Exercise objective
Could you restate the whole listing below word for word, minus the pictures?

Data listing
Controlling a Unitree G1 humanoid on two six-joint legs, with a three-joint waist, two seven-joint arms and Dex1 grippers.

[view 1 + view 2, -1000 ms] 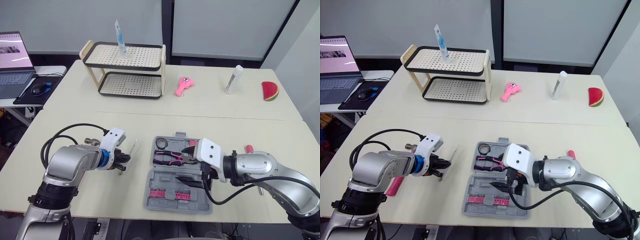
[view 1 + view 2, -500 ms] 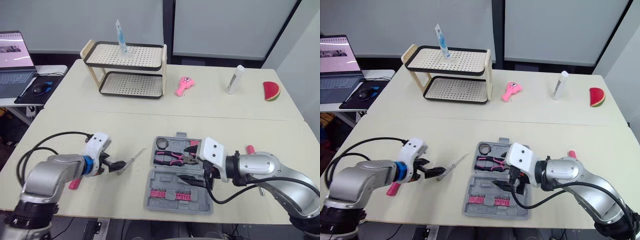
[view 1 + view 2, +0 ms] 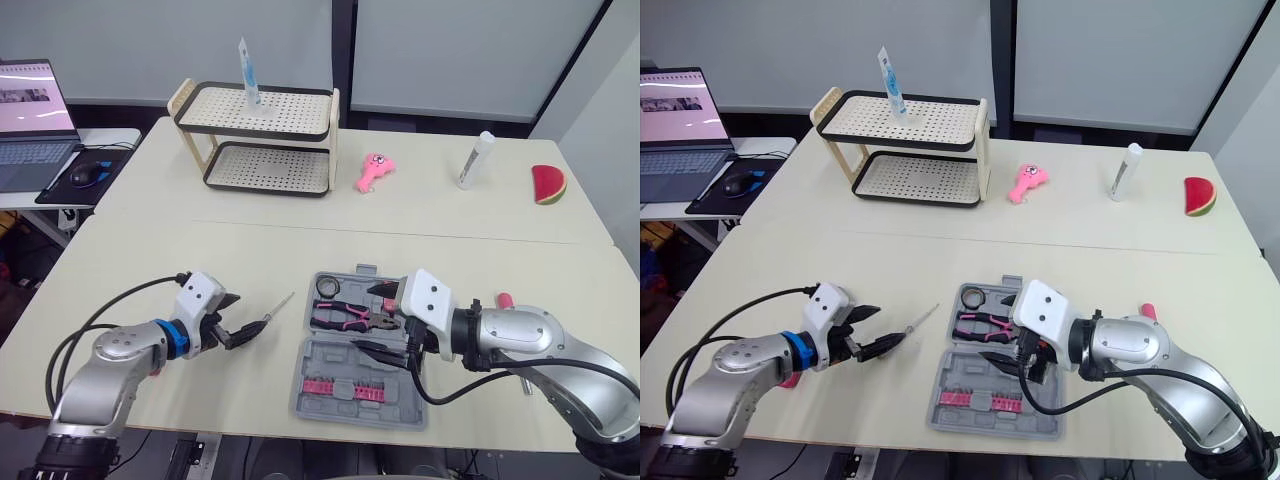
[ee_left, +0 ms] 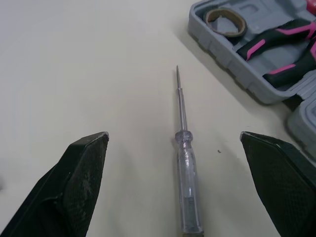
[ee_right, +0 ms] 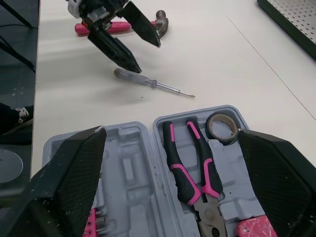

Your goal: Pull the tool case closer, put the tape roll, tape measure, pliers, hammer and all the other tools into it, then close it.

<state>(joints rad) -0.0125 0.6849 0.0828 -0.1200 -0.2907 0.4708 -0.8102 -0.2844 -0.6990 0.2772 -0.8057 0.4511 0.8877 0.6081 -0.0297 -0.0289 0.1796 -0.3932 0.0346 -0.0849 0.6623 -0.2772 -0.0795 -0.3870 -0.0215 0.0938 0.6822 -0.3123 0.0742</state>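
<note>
The left gripper (image 3: 238, 320) has let go of the screwdriver (image 4: 181, 143) since half a second ago. Then it carried the tool by the handle; now the tool lies flat on the table (image 3: 200, 260). Its fingers stand wide apart, one on each side of the handle and clear of it. The screwdriver's tip points toward the tool case (image 3: 330, 355) and stops short of it.

The case lies open just right of the screwdriver, near the table's front edge. I see the tape roll (image 3: 323, 287) in the far left corner of the far half, and the pliers (image 3: 345, 315) just beside it. The right gripper (image 3: 381, 319) hovers over the case with its fingers spread and nothing between them. The hammer (image 5: 161, 19) lies on the table behind the left gripper, well away from the case.
</note>
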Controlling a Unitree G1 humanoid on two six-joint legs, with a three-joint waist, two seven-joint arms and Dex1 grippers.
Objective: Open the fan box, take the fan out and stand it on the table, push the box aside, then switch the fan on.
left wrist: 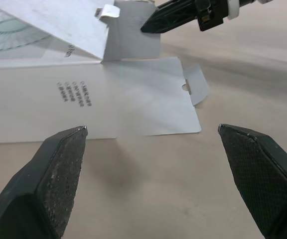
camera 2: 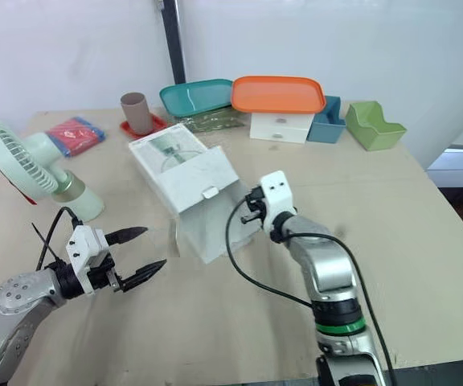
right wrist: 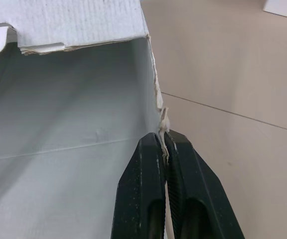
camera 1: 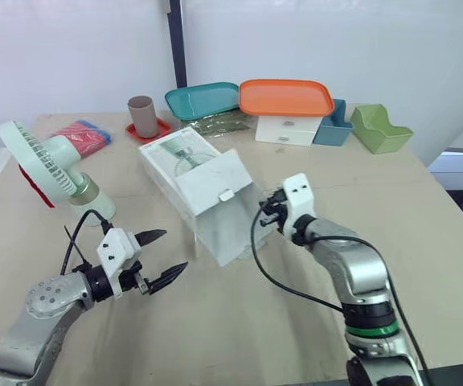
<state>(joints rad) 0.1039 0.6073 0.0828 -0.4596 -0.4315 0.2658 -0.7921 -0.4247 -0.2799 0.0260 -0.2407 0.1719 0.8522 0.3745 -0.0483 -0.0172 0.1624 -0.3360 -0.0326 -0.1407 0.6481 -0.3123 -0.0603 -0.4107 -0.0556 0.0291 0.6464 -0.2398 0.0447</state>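
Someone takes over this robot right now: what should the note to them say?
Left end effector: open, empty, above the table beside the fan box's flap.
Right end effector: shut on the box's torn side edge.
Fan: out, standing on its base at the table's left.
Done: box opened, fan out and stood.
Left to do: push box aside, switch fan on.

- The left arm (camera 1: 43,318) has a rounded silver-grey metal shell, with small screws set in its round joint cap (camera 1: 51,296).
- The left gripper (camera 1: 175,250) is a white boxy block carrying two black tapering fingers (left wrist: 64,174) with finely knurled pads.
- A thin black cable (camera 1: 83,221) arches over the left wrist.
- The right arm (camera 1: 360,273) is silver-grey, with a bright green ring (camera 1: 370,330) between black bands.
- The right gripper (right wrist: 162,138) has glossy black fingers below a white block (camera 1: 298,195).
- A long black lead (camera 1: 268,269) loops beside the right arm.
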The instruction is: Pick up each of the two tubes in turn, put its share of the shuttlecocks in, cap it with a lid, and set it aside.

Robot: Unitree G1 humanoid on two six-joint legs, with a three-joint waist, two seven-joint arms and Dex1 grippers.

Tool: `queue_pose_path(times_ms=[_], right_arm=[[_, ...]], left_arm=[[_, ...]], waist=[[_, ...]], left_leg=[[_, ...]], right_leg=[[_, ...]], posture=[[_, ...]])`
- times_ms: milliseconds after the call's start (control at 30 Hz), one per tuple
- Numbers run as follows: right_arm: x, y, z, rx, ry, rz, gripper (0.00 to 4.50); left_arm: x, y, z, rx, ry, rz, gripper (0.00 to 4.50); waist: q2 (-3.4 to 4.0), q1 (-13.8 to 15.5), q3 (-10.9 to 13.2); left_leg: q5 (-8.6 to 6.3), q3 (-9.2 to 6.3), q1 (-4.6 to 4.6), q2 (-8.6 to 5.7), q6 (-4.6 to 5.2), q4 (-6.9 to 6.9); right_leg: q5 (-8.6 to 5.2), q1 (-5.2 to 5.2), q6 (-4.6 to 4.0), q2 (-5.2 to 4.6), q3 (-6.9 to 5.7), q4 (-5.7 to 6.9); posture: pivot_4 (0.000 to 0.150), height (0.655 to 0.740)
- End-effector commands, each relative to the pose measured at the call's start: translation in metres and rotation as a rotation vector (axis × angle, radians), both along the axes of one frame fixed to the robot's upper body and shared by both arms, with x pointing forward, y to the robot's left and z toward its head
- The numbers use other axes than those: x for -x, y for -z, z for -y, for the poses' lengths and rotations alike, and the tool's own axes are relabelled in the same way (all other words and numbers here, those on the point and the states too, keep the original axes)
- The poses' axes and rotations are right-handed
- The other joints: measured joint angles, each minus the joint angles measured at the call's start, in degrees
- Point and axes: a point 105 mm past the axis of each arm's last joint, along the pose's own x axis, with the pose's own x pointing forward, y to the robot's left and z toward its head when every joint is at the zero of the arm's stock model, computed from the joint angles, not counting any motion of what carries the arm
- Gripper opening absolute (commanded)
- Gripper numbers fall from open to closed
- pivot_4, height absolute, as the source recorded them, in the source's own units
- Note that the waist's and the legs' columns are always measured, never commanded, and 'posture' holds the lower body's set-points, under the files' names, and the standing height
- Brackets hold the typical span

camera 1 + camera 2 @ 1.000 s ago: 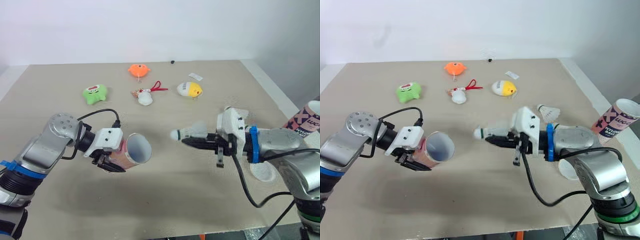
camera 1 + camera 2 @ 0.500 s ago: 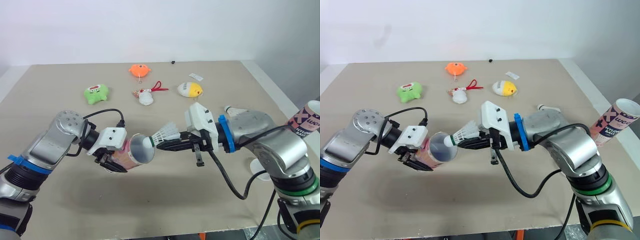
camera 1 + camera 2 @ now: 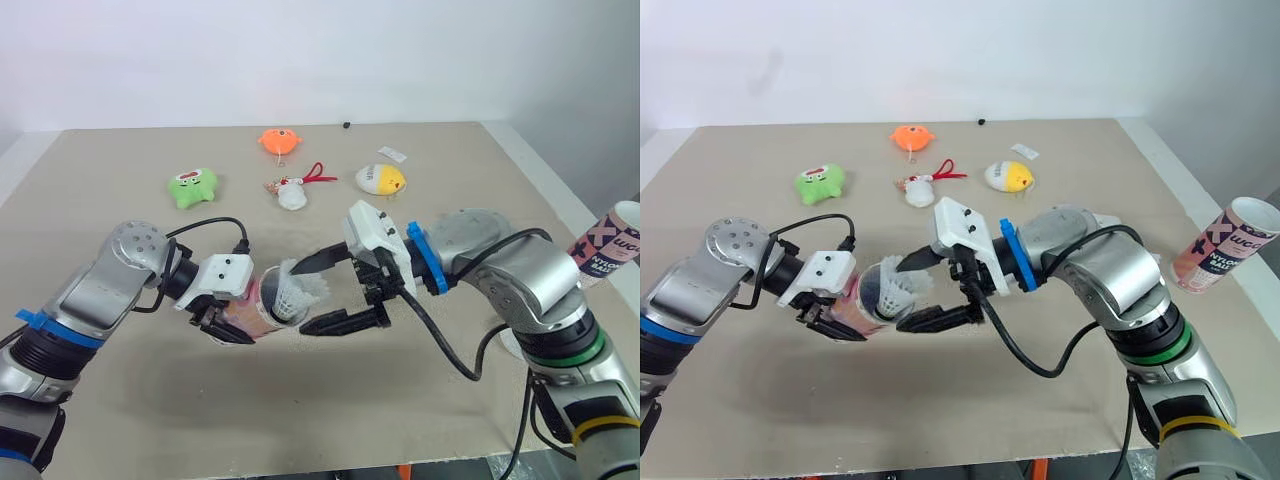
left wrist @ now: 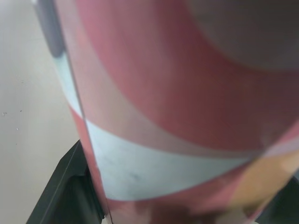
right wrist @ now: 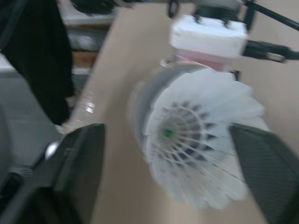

Written solution
Controlling a Unitree G1 humanoid on two six-joint legs, with a three-joint waist, two seven-joint arms and Dex1 grippers.

[view 1 + view 2, -1000 ms] 
[view 1 + view 2, -500 ms] 
[view 1 + view 2, +0 ms] 
[ee_left, +0 ms] 
[ee_right, +0 ms] 

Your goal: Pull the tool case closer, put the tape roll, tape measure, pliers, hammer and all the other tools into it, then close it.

<state>(joints rad) -0.0125 0.6849 0.0828 -0.1200 -0.2907 0.4708 -0.8102 -0.2844 -0.6990 0.2772 -0.8057 0.4511 0.8877 0.6081 -0.0297 -0.0289 0.1796 -0.3932 0.0346 -0.0849 0.6623 -0.2772 -0.0795 -0.3870 -0.0215 0.0938 0.6822 -0.3123 0.0742</state>
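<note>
The left gripper (image 3: 238, 320) has let go of the screwdriver (image 4: 181, 143) since half a second ago. Then it carried the tool by the handle; now the tool lies flat on the table (image 3: 200, 260). Its fingers stand wide apart, one on each side of the handle and clear of it. The screwdriver's tip points toward the tool case (image 3: 330, 355) and stops short of it.

The case lies open just right of the screwdriver, near the table's front edge. I see the tape roll (image 3: 323, 287) in the far left corner of the far half, and the pliers (image 3: 345, 315) just beside it. The right gripper (image 3: 381, 319) hovers over the case with its fingers spread and nothing between them. The hammer (image 5: 161, 19) lies on the table behind the left gripper, well away from the case.
</note>
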Controlling a Unitree G1 humanoid on two six-joint legs, with a three-joint waist, two seven-joint arms and Dex1 grippers.
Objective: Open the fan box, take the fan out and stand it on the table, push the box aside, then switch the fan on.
left wrist: 
camera 2: 
right wrist: 
camera 1: 
<state>(joints rad) 0.1039 0.6073 0.0828 -0.4596 -0.4315 0.2658 -0.7921 -0.4247 -0.2799 0.0260 -0.2407 0.1719 0.8522 0.3745 -0.0483 -0.0172 0.1624 -0.3360 -0.0326 -0.1407 0.6481 -0.3123 -0.0603 -0.4107 -0.0556 0.0291 0.6464 -0.2398 0.0447</state>
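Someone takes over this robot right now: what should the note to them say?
Left end effector: open, empty, above the table beside the fan box's flap.
Right end effector: shut on the box's torn side edge.
Fan: out, standing on its base at the table's left.
Done: box opened, fan out and stood.
Left to do: push box aside, switch fan on.

- The left arm (camera 1: 43,318) has a rounded silver-grey metal shell, with small screws set in its round joint cap (camera 1: 51,296).
- The left gripper (camera 1: 175,250) is a white boxy block carrying two black tapering fingers (left wrist: 64,174) with finely knurled pads.
- A thin black cable (camera 1: 83,221) arches over the left wrist.
- The right arm (camera 1: 360,273) is silver-grey, with a bright green ring (camera 1: 370,330) between black bands.
- The right gripper (right wrist: 162,138) has glossy black fingers below a white block (camera 1: 298,195).
- A long black lead (camera 1: 268,269) loops beside the right arm.
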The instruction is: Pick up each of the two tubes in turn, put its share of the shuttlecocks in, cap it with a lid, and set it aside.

Robot: Unitree G1 humanoid on two six-joint legs, with a three-joint waist, two seven-joint arms and Dex1 grippers.

Tool: `queue_pose_path(times_ms=[_], right_arm=[[_, ...]], left_arm=[[_, ...]], waist=[[_, ...]], left_leg=[[_, ...]], right_leg=[[_, ...]], posture=[[_, ...]])`
- times_ms: milliseconds after the call's start (control at 30 Hz), one per tuple
- Numbers run as follows: right_arm: x, y, z, rx, ry, rz, gripper (0.00 to 4.50); left_arm: x, y, z, rx, ry, rz, gripper (0.00 to 4.50); waist: q2 (-3.4 to 4.0), q1 (-13.8 to 15.5), q3 (-10.9 to 13.2); left_leg: q5 (-8.6 to 6.3), q3 (-9.2 to 6.3), q1 (-4.6 to 4.6), q2 (-8.6 to 5.7), q6 (-4.6 to 5.2), q4 (-6.9 to 6.9); right_leg: q5 (-8.6 to 5.2), q1 (-5.2 to 5.2), q6 (-4.6 to 4.0), q2 (-5.2 to 4.6), q3 (-6.9 to 5.7), q4 (-5.7 to 6.9); posture: pivot_4 (0.000 to 0.150), height (0.655 to 0.740)
- End-effector commands, each relative to the pose measured at the call's start: translation in metres and rotation as a rotation vector (axis × angle, radians), both along the axes of one frame fixed to the robot's upper body and shared by both arms, with x pointing forward, y to the robot's left and z toward its head
- The numbers use other axes than those: x for -x, y for -z, z for -y, for the poses' lengths and rotations alike, and the tool's own axes are relabelled in the same way (all other words and numbers here, those on the point and the states too, keep the original axes)
- The poses' axes and rotations are right-handed
- The other joints: measured joint angles, each minus the joint angles measured at the call's start, in degrees
- Point and axes: a point 105 mm past the axis of each arm's last joint, along the pose's own x axis, with the pose's own x pointing forward, y to the robot's left and z toward its head when every joint is at the zero of the arm's stock model, computed from the joint angles, not counting any motion of what carries the arm
- Gripper opening absolute (commanded)
- Gripper numbers fall from open to closed
- pivot_4, height absolute, as the source recorded them, in the source's own units
- Note that the waist's and the legs' columns are always measured, never commanded, and 'posture' holds the lower body's set-points, under the files' names, and the standing height
- Brackets hold the typical span

camera 1 + camera 2 @ 1.000 s ago: 
camera 1 + camera 2 @ 0.500 s ago: 
camera 1 + camera 2 @ now: 
left wrist @ now: 
right wrist @ now: 

That wraps up the exercise.